Pour vous, ce serait quoi, bien vieillir ?

Je serais tenté de dire que ce serait « vieillir bien ». Ce serait accepter que je ne peux pas vieillir et rester jeune, c’est fondamental. Devenir vieux exige un remaniement répété de multiples fois de son rapport au temps, au monde, au travail, à la voiture, aux autres, à soi-même… Il est possible de résister et d’essayer de refuser qu’en vieillissant, par exemple, le temps passe de plus en plus vite, que le corps perde de sa souplesse, que l’on coure plus lentement… Il n’empêche que c’est la réalité. On n’y peut rien, c’est comme ça. Plus on refuse ces transformations, plus on va dans une impasse. On a le droit de se teindre les cheveux parce qu’on ne se plaît pas avec des cheveux blancs, mais sans être dupe.

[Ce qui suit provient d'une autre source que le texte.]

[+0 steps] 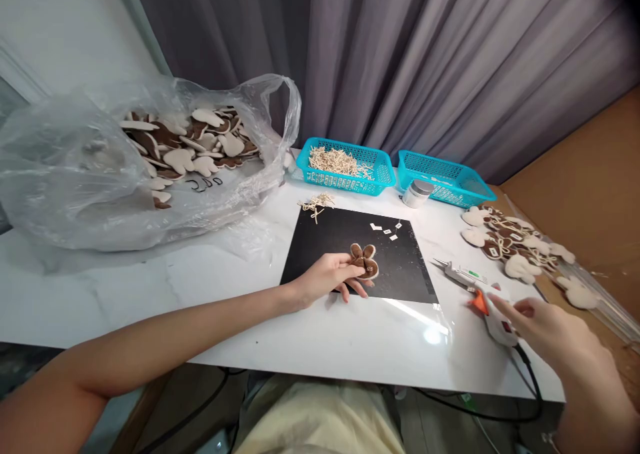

En couple, on ne peut pas vieillir non plus sans que la relation évolue sur le plan amoureux, sensuel, érotique. Cela ne signifie pas qu’il n’y a plus de sexualité, mais elle se joue autrement. Dans tous les domaines, il faut redistribuer les cartes. La caractéristique de l’idéologie du « bien vieillir » est justement d’évacuer la question du temps qui passe, peu compatible avec l’idée que l’on puisse, malgré lui, bien vieillir. Mieux vaut renvoyer l’image que l’on va pouvoir vivre longtemps. Mais vivre vieux, ce n’est pas vivre longtemps. C’est vivre comme un vieux en adéquation avec la compréhension de ce qu’est véritablement la vieillesse. C’est vivre d’une vie enfin vieille.

Repères

Sociologue spécialisé dans les questions relatives à la vieillesse, Michel Billé est président de l’Union nationale des instances et offices de retraités et personnes âgées et membre du conseil scientifique « sciences humaines » de France Alzheimer. Il est l’auteur de nombreux ouvrages, dont La tyrannie du Bienvieillir (éd. érès, 2018), coécrit avec le philosophe Didier Martz.